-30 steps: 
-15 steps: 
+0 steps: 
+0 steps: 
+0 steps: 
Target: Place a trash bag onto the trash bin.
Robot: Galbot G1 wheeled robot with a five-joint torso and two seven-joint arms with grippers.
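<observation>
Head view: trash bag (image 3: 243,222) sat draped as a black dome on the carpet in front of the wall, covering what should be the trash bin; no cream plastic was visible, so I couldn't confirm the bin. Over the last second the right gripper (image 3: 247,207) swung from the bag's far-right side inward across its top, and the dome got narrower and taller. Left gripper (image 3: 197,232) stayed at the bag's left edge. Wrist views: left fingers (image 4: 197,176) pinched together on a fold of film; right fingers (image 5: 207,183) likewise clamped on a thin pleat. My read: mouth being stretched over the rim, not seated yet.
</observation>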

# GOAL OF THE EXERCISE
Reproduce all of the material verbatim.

# TASK ANSWER
-30 steps: 
-15 steps: 
+0 steps: 
+0 steps: 
+0 steps: 
Target: Place a trash bag onto the trash bin.
Robot: Galbot G1 wheeled robot with a five-joint torso and two seven-joint arms with grippers.
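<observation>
Head view: trash bag (image 3: 243,222) sat draped as a black dome on the carpet in front of the wall, covering what should be the trash bin; no cream plastic was visible, so I couldn't confirm the bin. Over the last second the right gripper (image 3: 247,207) swung from the bag's far-right side inward across its top, and the dome got narrower and taller. Left gripper (image 3: 197,232) stayed at the bag's left edge. Wrist views: left fingers (image 4: 197,176) pinched together on a fold of film; right fingers (image 5: 207,183) likewise clamped on a thin pleat. My read: mouth being stretched over the rim, not seated yet.
</observation>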

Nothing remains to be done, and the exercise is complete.